29º Domingo do Tempo Comum
O autor do livro da Profecia de Isaías emprega, no texto que neste domingo serve de primeira leitura, um termo no qual é quase impossível não tropeçar: “aprouve [ao Senhor]”. Em toda a Bíblia, ele só é usado mais seis vezes e em nenhuma passagem aponta para ‘gosto’ ou ‘gozo’, como parece sugerir a sua origem etimológica (a-prazer).
Bem ao contrário, sugerindo uma decisão tomada por Deus, após longa reflexão, como sendo a mais conveniente para nós, o autor faz-nos mergulhar num dos mistérios mais profundos da nossa fé: o sofrimento – “aprouve ao Senhor esmagar o seu servo no sofrimento”. De facto, custa-nos muito a admitir e a perceber o papel de um Deus, que proclamamos como pai bom, no sofrimento de cada um de nós, seus filhos.
Também o termo ‘esmagar’ pode indiciar um sentimento de capricho, de prepotência ou de vingança, bem diferente do que realmente expressa – a intensidade dos sofrimentos por que passou o Servo de Javé -, mas que não o aniquilam, porque Ele ofereceu “a sua vida como sacrifício de expiação” e, “terminados os sofrimentos, verá a luz e será saciado”. O seu sofrimento, acolhido por fidelidade ao projeto de Deus e por amor a cada um de nós, é gerador de vida e de luz, à semelhança do que acontece com as dores do parto: “justificará a muitos”.
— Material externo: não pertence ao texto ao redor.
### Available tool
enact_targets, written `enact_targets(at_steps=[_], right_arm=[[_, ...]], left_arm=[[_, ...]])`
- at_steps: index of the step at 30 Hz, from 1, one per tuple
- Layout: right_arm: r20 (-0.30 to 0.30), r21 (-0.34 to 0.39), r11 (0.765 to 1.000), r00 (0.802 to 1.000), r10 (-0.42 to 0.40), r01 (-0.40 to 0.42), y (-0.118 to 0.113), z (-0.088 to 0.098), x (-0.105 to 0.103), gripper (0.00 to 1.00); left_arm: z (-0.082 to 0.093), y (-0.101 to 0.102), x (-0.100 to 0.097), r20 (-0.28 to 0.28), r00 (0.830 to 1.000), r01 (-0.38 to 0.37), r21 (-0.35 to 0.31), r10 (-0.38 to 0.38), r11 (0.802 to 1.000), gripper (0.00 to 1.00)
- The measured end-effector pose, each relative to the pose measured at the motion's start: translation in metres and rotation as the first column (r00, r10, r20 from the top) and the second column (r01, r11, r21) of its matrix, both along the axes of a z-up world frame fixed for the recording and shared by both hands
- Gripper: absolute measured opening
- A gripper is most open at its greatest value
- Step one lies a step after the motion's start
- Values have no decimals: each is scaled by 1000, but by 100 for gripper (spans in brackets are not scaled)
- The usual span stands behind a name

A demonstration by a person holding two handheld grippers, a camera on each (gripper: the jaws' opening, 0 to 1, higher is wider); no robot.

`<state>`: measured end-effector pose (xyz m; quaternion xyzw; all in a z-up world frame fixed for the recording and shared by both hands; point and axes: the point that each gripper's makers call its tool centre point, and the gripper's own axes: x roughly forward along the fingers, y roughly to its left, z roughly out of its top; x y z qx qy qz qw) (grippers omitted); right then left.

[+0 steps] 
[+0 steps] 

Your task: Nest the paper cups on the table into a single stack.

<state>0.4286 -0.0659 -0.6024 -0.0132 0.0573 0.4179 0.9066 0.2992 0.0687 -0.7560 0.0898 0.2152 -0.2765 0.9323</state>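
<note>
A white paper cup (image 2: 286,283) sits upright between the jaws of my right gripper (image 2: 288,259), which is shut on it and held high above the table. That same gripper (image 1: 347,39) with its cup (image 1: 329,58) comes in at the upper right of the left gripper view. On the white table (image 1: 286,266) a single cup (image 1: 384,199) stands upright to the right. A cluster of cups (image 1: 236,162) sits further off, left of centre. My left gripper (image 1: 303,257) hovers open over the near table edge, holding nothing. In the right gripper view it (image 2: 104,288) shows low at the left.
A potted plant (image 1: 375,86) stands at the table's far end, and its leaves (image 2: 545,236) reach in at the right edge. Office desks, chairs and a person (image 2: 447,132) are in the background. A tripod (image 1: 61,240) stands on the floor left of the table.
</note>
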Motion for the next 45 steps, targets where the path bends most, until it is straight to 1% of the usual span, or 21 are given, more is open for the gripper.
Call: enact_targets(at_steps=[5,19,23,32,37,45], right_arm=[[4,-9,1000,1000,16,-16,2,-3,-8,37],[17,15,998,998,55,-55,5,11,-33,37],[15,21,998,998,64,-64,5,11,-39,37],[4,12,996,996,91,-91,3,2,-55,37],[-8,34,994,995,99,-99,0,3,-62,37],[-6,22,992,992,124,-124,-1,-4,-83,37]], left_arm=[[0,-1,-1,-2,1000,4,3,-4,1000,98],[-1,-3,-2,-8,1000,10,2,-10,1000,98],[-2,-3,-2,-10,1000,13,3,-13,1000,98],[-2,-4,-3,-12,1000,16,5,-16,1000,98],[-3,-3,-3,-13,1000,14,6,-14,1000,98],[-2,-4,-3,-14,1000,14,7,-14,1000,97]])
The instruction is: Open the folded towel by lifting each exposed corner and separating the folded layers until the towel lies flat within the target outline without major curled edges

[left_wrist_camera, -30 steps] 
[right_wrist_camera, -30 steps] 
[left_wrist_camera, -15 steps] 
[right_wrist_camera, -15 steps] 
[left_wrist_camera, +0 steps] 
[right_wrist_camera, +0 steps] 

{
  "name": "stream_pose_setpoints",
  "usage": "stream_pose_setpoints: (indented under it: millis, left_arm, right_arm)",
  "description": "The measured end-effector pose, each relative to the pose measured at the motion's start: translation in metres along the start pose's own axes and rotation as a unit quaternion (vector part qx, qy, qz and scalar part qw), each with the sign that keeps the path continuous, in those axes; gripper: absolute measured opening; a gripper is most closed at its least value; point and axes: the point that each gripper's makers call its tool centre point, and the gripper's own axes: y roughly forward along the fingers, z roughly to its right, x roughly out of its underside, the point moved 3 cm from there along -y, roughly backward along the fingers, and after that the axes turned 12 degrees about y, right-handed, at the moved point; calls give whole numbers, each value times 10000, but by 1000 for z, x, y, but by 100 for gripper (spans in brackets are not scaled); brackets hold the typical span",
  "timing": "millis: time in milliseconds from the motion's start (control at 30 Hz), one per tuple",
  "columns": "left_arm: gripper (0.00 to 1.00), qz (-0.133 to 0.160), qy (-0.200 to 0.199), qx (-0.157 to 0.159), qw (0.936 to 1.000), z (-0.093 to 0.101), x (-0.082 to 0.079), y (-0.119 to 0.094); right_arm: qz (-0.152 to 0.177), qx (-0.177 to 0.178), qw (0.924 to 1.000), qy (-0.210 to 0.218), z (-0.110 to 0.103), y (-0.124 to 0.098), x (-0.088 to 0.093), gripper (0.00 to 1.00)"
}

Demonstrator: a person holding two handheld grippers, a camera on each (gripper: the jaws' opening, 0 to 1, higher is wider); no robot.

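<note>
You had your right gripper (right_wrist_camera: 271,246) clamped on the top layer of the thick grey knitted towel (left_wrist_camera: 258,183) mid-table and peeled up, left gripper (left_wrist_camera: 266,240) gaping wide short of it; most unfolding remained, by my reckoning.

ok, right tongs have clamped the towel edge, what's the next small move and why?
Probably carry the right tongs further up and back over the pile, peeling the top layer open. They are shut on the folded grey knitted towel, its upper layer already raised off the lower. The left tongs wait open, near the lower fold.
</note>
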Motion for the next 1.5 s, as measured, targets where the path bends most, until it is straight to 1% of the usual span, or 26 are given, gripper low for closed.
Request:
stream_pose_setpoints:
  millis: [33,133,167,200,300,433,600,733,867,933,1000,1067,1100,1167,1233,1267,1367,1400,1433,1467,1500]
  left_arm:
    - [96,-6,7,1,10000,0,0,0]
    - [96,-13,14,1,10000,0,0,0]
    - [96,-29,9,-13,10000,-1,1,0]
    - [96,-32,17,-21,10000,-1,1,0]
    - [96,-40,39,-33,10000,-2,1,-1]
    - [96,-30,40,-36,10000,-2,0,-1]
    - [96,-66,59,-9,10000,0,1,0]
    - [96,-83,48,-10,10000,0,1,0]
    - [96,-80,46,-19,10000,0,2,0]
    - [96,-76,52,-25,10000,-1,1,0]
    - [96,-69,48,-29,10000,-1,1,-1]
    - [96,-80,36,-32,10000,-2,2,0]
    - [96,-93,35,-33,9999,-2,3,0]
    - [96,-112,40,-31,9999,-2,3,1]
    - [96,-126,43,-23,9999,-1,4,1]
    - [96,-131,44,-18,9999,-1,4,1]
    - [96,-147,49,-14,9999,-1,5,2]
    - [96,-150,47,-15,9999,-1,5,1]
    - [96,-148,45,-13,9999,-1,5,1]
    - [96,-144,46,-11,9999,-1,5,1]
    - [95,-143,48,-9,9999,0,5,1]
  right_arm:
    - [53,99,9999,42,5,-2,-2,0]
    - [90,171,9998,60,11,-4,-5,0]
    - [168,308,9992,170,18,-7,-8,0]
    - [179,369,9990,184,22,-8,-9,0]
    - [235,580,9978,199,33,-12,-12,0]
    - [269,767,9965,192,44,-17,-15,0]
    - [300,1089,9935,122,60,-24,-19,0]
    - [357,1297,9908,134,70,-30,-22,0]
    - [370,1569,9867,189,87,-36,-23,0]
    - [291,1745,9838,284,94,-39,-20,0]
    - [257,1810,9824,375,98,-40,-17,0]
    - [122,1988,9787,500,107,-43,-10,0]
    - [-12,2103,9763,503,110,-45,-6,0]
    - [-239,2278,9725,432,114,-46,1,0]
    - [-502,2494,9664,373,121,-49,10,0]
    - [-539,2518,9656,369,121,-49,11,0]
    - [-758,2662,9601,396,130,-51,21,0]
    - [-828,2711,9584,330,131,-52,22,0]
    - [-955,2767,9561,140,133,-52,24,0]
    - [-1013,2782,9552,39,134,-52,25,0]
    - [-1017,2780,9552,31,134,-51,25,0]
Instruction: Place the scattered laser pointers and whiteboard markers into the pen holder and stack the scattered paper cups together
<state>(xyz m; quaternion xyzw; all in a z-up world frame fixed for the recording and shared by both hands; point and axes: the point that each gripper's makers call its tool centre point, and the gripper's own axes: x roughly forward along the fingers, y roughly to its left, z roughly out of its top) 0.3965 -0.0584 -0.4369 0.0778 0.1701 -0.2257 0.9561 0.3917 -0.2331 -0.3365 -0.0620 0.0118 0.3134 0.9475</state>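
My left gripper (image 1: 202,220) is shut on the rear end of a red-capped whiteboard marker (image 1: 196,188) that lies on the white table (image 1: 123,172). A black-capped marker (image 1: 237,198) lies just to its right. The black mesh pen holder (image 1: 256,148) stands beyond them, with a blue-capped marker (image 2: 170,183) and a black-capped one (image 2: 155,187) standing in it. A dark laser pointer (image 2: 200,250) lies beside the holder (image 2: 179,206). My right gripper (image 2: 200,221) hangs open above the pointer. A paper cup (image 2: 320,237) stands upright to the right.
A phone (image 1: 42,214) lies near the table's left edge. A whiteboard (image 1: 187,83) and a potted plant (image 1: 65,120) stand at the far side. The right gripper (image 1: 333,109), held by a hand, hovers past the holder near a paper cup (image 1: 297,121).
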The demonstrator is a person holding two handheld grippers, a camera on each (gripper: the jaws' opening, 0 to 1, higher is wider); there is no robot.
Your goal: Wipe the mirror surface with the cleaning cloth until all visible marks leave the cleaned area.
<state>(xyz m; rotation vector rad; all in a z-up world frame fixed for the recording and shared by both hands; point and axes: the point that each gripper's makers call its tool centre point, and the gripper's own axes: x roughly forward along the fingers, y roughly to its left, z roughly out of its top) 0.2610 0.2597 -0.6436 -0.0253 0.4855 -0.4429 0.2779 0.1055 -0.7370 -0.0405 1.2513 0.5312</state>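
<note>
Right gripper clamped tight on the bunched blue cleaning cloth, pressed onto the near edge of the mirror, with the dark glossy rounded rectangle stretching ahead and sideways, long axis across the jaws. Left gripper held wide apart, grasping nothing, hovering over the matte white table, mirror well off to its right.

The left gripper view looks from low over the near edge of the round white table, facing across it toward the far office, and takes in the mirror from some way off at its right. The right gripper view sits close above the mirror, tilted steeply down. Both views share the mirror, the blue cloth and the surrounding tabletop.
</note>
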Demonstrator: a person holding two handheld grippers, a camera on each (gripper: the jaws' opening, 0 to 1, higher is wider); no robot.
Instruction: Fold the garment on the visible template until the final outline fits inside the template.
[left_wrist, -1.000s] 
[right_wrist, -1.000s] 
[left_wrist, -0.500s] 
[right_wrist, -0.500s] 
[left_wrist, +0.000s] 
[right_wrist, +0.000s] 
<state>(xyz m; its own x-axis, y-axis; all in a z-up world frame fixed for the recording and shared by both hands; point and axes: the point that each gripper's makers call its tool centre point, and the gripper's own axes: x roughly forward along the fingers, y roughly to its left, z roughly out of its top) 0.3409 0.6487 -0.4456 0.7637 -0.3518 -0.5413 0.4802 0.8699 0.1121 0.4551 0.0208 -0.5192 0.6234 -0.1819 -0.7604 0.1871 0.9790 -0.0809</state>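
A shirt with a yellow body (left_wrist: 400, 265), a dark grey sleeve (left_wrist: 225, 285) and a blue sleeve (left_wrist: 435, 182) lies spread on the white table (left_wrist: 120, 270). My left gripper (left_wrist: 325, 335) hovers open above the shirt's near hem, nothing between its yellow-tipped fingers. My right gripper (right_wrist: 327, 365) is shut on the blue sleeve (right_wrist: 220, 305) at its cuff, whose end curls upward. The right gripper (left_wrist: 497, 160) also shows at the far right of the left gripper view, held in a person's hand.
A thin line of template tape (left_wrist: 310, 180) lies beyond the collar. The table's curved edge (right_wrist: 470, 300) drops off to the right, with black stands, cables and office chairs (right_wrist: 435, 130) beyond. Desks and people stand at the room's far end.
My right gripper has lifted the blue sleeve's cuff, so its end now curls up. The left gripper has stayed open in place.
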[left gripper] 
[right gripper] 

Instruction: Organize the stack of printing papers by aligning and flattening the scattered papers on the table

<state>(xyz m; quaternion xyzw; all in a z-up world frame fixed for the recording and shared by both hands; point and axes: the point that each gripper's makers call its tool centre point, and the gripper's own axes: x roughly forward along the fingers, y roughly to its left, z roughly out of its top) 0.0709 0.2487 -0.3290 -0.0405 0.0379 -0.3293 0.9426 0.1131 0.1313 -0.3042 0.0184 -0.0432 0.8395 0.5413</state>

Assim, nos textos deste domingo, são confrontadas duas lógicas: a do poder e a do serviço. Daquela resulta sofrimento imposto aos outros, através de prepotências, exploração, destruição, aniquilamento. Ao contrário, na lógica evangélica do serviço, o sofrimento, encarado com amor, torna-se fonte de realização para o próprio e de vida para os outros. É esta a lógica que Cristo faz sua e para ela nos encaminha quando afirma que “se o grão de trigo não cai na terra e não morre, fica sozinho. Mas, se morre, produz muito fruto”.
Por isso, só fazendo nossa a lógica do Evangelho é que nós, como Cristo e com Ele, poderemos ser missionários, antes de mais com a nossa própria vida – “todos são chamados a anunciar o Evangelho pelo testemunho da vida” -, à qual sofrimentos não faltam: precisamos apenas de saber transformá-los, pelo amor, em fonte de vida e de redenção.
Com razão o papa Francisco nos recordava que “quando nos detemos em oração, diante de Jesus crucificado, reconhecemos a grandeza do seu amor, que nos dignifica e sustenta e, simultaneamente, apercebemo-nos de que aquele amor, saído do seu coração trespassado, estende-se a todo o povo de Deus e à humanidade inteira; e, precisamente deste modo, sentimos também que Ele quer servir-se de nós para chegar cada vez mais perto do seu povo amado e de todos aqueles que O procuram de coração sincero”.
Por isso, “a missão é uma paixão por Jesus Cristo e, ao mesmo tempo, uma paixão pelas pessoas”, que se rege pela sabedoria do serviço e não do poder. Seja esta também a nossa escolha!